[AVAILABLE DATA Boundary: Start]

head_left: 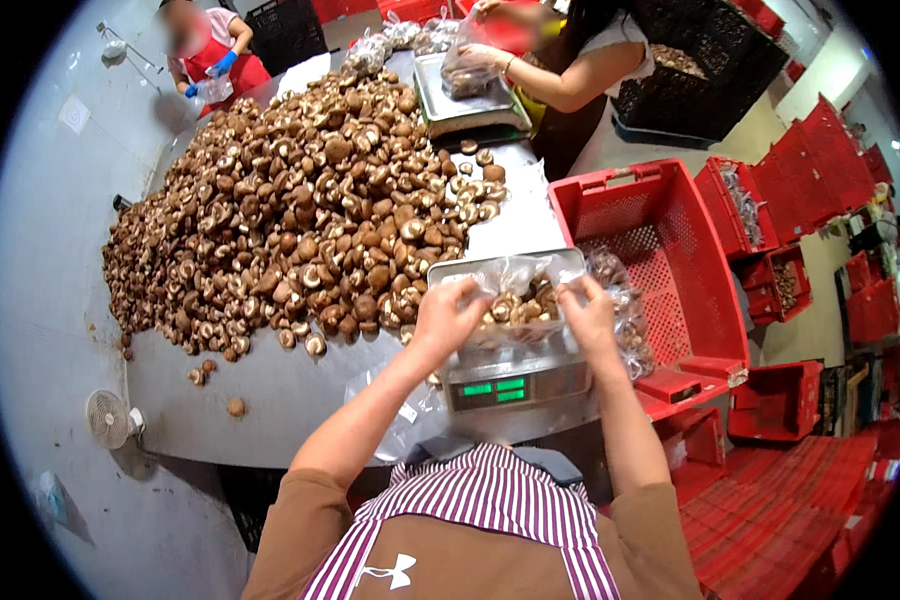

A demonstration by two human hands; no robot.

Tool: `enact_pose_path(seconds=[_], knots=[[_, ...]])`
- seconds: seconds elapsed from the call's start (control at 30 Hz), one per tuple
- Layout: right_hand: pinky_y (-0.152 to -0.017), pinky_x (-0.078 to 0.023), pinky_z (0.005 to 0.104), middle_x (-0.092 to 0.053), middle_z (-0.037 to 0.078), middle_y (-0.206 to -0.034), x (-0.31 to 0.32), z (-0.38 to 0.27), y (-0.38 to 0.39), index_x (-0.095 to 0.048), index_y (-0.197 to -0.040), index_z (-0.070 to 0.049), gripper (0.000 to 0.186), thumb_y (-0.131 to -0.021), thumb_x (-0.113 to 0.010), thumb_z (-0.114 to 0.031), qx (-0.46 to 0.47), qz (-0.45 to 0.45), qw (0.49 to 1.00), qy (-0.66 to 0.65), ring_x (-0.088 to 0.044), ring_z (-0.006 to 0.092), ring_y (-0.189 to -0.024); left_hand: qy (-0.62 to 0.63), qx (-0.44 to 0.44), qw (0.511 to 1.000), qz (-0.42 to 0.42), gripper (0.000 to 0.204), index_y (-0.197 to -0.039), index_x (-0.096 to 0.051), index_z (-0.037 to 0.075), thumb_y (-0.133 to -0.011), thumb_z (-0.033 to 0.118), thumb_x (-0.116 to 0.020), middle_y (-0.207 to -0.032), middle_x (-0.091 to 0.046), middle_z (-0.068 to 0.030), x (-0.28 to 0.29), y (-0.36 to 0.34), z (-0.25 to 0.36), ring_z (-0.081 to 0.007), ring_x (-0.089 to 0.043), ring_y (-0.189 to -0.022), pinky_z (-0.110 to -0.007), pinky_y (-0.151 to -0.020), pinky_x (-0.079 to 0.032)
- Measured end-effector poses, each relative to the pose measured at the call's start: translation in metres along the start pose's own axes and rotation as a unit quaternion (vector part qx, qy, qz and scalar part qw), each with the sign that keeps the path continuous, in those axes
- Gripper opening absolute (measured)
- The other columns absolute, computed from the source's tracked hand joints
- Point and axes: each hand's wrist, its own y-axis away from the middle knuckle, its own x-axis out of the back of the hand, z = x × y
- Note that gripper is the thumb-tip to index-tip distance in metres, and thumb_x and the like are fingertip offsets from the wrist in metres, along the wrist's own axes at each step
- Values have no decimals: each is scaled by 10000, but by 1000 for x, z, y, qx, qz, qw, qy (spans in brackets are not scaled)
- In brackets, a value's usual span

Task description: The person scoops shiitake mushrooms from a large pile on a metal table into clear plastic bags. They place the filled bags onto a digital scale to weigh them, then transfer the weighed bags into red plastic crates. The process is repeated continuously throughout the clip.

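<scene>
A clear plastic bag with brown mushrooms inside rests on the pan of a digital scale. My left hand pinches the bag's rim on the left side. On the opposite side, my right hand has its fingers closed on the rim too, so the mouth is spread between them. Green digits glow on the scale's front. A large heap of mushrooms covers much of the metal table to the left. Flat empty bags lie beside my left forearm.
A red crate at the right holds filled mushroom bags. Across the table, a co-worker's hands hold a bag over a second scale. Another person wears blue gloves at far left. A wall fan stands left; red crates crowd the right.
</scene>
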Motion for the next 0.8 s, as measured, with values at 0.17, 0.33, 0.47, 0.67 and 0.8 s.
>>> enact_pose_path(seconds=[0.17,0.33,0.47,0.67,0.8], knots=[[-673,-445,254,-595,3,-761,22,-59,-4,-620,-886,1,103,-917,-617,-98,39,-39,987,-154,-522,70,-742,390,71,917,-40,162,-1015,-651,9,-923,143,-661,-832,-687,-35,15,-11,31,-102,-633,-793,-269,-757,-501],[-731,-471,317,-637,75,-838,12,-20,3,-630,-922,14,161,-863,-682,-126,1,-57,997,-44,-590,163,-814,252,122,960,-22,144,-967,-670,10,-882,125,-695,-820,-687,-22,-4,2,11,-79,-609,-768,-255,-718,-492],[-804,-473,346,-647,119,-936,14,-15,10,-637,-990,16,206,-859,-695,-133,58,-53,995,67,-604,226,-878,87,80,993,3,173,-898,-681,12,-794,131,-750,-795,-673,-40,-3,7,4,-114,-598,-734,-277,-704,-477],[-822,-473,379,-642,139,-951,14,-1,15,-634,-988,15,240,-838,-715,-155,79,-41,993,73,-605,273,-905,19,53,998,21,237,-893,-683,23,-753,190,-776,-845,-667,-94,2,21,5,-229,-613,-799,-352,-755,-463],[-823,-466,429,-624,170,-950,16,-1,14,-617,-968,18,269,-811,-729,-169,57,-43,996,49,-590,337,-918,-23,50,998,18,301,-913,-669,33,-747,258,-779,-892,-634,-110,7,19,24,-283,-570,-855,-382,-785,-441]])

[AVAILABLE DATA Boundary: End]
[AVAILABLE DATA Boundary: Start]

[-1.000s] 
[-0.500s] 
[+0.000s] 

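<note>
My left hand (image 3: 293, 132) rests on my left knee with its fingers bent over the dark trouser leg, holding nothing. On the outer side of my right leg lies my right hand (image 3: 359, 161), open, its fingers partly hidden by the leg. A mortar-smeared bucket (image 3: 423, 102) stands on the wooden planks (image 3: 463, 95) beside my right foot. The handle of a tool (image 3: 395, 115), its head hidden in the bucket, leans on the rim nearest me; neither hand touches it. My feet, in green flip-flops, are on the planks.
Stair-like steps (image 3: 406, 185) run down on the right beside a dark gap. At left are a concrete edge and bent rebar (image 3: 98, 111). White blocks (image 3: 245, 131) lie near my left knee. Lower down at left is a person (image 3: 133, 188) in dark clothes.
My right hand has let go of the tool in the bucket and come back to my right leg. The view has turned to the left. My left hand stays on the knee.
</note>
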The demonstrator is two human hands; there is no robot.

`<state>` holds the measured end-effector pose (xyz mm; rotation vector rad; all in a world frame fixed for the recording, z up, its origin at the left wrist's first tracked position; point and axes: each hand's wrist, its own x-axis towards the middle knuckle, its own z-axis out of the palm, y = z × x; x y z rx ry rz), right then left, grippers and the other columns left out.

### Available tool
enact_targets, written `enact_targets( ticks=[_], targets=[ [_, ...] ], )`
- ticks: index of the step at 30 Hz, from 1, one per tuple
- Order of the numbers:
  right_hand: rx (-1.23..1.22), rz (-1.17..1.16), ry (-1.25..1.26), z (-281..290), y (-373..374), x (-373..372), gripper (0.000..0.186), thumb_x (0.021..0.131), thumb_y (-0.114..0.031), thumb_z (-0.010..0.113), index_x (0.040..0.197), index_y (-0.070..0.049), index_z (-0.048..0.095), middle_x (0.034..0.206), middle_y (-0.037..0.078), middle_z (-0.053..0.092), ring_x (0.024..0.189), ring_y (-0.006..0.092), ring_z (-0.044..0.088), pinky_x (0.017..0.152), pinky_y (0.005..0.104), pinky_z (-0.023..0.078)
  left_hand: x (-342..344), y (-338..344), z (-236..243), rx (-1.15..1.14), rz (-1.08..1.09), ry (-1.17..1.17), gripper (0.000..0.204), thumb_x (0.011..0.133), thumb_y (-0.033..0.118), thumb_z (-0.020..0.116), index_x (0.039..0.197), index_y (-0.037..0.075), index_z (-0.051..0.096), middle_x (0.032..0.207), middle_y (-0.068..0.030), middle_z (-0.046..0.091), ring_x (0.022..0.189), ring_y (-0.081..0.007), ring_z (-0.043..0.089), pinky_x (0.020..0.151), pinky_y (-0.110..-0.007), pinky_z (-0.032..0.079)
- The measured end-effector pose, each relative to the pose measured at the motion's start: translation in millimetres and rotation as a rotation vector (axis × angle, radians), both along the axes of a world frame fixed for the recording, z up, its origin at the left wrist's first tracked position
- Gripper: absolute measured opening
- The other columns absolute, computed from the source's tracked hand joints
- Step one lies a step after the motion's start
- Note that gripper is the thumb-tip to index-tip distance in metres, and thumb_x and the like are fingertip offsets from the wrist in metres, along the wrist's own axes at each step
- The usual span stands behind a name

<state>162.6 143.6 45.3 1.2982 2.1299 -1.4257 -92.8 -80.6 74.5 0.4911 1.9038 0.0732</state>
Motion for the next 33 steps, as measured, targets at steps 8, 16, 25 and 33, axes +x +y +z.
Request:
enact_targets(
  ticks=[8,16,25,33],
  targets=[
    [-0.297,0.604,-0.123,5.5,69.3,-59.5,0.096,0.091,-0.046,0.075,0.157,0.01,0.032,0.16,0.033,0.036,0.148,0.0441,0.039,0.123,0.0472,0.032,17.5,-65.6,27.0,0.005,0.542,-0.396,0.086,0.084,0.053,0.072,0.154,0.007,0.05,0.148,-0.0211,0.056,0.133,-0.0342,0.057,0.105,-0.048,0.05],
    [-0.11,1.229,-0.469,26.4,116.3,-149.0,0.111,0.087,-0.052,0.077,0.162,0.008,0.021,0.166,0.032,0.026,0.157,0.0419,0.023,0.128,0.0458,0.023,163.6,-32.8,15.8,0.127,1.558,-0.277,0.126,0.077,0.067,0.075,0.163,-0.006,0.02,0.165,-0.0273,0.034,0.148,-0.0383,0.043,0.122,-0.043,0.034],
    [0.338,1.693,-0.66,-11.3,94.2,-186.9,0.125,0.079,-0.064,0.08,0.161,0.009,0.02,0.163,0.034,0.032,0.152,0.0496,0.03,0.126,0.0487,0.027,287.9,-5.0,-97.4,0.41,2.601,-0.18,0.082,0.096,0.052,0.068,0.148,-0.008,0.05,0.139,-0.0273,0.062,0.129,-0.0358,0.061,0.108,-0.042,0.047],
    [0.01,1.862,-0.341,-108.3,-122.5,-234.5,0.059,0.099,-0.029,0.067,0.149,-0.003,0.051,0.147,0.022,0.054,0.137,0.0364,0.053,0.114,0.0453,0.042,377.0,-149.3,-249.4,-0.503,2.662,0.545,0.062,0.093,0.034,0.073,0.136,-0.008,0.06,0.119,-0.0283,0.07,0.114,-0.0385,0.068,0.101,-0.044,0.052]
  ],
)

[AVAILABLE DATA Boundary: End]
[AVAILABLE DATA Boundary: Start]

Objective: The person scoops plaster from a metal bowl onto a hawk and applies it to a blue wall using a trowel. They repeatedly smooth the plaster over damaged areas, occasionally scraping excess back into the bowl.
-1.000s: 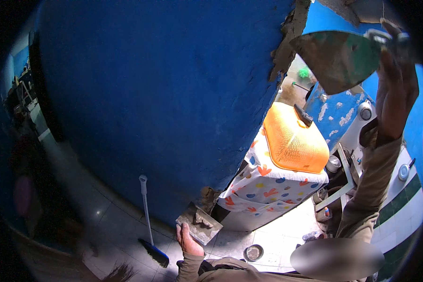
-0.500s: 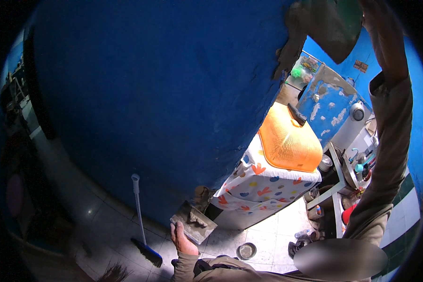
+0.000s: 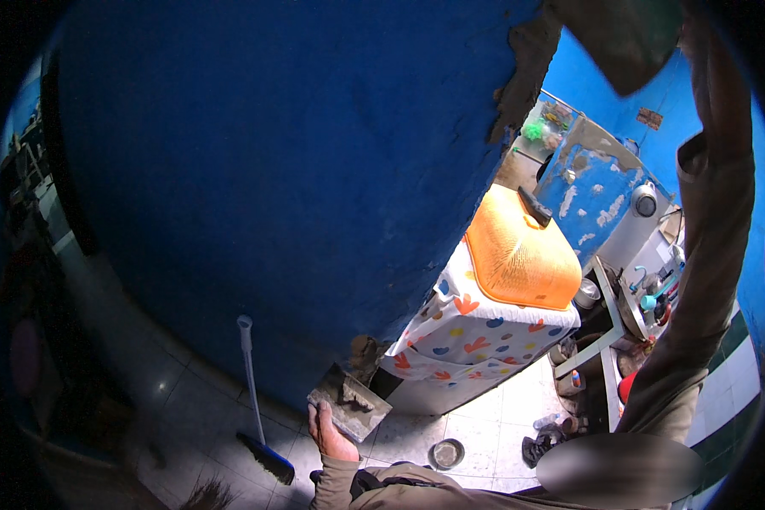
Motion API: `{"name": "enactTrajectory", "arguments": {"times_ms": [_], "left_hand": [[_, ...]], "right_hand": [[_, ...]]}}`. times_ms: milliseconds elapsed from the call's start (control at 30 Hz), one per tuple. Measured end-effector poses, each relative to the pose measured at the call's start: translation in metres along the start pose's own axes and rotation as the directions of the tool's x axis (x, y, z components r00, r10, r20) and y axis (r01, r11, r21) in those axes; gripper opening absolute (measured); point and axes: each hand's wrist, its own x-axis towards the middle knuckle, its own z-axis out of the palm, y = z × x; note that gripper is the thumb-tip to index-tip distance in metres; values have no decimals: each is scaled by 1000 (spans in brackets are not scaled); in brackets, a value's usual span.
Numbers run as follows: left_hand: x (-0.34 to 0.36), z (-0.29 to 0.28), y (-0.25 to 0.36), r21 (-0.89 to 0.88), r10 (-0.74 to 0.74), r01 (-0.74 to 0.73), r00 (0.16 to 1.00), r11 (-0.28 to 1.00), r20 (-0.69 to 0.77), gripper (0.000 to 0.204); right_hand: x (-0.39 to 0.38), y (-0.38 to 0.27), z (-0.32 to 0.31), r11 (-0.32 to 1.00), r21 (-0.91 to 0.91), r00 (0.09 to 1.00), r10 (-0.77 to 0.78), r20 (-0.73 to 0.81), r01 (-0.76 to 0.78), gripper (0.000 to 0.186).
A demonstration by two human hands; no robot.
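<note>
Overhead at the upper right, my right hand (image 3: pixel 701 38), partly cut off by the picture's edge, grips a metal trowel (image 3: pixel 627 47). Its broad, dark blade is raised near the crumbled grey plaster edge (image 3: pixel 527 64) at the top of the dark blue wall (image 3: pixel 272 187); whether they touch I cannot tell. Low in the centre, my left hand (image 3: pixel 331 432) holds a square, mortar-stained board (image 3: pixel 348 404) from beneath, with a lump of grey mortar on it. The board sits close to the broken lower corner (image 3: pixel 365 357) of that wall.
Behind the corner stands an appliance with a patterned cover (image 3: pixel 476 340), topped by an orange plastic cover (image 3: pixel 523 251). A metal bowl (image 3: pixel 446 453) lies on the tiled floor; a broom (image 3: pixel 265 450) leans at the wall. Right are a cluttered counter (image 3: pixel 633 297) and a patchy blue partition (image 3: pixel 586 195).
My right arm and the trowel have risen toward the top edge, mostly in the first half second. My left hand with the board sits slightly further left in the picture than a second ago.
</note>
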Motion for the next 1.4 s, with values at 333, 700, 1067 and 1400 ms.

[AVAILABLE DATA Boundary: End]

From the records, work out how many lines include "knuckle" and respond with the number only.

3